Find the line holding "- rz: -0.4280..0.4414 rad" in the entries below. Give it again exactly, along with every line after it up to and including the line holding "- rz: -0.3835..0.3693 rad".

Extracted material Block Start

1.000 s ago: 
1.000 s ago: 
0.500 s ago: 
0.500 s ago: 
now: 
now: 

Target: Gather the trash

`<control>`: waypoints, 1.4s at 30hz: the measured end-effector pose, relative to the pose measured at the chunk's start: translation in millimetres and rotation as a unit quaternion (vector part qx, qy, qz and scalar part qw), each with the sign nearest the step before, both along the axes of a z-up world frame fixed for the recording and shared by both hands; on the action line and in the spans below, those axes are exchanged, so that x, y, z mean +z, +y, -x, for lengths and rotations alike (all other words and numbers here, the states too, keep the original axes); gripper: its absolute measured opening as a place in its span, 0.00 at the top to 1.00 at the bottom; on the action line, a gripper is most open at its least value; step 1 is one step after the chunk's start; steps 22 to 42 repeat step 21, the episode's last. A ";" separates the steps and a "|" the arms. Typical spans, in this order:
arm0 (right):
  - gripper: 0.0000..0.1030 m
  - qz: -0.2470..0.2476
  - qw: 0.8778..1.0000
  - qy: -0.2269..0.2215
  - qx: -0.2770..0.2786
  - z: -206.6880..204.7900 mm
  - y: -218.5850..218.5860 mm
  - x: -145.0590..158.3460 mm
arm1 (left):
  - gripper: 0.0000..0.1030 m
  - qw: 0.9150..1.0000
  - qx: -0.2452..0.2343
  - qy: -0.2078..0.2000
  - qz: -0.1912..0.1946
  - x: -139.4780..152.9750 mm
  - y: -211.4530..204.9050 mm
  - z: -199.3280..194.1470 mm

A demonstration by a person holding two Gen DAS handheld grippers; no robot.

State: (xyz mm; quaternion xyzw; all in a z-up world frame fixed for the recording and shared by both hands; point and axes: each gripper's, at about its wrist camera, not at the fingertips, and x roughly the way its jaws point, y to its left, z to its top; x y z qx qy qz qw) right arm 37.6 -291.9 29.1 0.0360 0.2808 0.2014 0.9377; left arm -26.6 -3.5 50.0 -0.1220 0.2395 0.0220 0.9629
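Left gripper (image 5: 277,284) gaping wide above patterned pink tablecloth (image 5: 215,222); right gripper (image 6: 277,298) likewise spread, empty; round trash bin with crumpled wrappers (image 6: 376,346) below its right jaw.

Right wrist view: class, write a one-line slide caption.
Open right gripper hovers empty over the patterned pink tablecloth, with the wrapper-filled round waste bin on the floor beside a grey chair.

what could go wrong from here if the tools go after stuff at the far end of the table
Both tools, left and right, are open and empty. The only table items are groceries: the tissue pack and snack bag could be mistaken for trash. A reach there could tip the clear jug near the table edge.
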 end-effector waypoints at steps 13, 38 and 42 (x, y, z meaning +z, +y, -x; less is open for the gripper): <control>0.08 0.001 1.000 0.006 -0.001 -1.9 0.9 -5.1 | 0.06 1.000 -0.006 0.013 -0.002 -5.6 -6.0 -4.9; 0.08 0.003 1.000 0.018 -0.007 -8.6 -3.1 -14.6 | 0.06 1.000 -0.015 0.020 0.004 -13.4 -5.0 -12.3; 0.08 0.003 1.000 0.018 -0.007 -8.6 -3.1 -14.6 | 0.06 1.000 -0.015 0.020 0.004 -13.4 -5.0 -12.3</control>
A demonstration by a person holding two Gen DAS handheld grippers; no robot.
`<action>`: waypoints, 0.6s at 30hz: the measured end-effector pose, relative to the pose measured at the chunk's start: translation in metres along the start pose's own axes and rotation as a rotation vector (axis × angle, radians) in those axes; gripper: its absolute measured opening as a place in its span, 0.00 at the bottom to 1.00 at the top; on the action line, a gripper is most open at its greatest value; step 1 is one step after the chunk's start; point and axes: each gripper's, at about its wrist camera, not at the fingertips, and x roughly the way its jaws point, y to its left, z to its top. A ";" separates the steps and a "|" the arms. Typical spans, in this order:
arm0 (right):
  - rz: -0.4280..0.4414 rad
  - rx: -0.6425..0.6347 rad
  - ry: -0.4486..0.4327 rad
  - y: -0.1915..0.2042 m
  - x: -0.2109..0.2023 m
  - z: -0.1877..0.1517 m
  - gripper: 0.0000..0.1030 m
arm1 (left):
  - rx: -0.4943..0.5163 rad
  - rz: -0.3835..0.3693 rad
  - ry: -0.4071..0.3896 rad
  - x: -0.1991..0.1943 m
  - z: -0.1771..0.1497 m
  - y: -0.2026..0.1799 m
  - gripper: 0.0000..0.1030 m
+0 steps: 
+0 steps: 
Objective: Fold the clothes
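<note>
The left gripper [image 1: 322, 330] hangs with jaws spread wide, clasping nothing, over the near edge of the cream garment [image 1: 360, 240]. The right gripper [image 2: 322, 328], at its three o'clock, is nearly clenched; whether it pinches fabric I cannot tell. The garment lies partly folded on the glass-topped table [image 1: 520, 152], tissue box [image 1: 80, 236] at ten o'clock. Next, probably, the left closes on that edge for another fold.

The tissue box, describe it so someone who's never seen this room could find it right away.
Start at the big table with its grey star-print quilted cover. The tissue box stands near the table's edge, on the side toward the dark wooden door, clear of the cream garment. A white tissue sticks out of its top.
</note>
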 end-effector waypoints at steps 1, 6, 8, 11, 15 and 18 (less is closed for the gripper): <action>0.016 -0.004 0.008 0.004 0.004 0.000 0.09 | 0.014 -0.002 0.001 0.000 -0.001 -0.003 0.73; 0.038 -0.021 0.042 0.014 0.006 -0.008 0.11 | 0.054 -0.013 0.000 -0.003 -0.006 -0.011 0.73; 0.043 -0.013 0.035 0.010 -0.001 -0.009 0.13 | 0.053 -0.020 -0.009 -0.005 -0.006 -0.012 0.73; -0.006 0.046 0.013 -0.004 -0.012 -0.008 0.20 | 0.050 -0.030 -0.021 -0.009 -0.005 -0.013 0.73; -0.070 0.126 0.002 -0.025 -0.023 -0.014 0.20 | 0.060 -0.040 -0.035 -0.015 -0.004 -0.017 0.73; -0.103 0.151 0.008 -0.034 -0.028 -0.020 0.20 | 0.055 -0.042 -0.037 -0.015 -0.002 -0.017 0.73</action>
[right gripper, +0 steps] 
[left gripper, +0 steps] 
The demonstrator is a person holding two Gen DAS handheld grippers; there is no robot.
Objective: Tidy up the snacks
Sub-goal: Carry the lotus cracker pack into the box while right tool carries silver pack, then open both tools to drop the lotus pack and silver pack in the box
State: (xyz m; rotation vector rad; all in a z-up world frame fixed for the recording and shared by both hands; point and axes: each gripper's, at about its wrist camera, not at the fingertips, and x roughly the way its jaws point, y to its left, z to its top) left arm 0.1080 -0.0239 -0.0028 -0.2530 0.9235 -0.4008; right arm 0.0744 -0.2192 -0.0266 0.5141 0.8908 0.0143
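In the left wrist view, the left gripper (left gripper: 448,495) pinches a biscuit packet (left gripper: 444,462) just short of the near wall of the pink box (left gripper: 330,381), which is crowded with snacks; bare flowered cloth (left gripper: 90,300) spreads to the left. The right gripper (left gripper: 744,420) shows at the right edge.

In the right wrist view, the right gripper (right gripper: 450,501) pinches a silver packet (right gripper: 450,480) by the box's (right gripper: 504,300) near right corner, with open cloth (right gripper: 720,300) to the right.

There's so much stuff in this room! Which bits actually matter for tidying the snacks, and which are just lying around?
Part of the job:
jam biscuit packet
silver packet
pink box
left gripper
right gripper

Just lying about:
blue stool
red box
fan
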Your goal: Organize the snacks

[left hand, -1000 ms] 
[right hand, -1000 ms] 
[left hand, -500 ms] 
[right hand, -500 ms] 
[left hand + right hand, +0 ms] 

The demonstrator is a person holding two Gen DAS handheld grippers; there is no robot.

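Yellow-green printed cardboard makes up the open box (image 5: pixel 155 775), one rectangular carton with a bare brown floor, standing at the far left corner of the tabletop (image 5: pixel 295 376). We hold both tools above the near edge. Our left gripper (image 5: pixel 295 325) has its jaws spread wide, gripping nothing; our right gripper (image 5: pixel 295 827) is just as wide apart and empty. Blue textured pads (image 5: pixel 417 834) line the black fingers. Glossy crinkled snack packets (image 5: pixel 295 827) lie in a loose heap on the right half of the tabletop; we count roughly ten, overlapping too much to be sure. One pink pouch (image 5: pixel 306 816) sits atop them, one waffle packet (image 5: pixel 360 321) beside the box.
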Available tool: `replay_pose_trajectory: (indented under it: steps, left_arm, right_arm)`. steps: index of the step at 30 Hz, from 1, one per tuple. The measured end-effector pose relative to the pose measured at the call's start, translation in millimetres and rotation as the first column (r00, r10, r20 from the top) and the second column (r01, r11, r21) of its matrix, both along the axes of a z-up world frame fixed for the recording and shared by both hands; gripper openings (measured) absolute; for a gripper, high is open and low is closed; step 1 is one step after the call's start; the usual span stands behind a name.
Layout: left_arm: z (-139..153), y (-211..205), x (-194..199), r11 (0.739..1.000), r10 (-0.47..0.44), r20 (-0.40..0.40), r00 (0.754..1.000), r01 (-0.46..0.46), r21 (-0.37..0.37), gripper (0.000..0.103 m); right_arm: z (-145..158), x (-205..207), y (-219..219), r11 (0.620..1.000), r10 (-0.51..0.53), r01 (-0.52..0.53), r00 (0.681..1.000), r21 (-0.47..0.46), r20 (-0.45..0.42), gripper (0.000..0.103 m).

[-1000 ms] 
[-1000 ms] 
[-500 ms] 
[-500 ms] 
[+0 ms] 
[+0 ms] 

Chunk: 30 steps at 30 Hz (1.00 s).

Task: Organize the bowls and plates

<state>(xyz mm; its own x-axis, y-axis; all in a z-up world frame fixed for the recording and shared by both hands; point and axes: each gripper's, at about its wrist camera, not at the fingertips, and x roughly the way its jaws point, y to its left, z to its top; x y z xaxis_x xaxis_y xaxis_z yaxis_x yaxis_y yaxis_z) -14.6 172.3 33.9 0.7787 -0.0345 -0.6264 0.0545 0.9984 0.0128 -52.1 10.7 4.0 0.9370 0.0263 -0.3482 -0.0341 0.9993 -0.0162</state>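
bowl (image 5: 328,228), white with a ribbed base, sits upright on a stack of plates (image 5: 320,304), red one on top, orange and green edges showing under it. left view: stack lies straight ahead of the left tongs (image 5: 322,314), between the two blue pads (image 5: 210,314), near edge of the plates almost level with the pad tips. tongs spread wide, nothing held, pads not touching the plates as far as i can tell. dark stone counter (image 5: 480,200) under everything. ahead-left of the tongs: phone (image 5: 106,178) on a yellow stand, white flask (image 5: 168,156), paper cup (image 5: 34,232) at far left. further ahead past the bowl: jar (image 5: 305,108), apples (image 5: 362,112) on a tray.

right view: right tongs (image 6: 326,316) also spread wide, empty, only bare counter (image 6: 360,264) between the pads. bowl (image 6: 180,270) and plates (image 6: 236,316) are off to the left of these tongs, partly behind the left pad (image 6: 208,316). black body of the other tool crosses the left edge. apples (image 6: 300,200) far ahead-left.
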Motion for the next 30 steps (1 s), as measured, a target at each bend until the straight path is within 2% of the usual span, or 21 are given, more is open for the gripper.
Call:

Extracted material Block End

**Written solution**
  - rz: -0.4280..0.4414 rad
  - rx: -0.6425..0.6347 rad
  - ry: -0.4486..0.4327 rad
  - y: -0.1915..0.2042 m
  - x: -0.2109..0.2023 m
  - z: -0.1877..0.1517 m
  - gripper: 0.0000..0.1030 m
arm1 (left):
  - rx: -0.4943..0.5163 rad
  - rz: -0.3835..0.3693 rad

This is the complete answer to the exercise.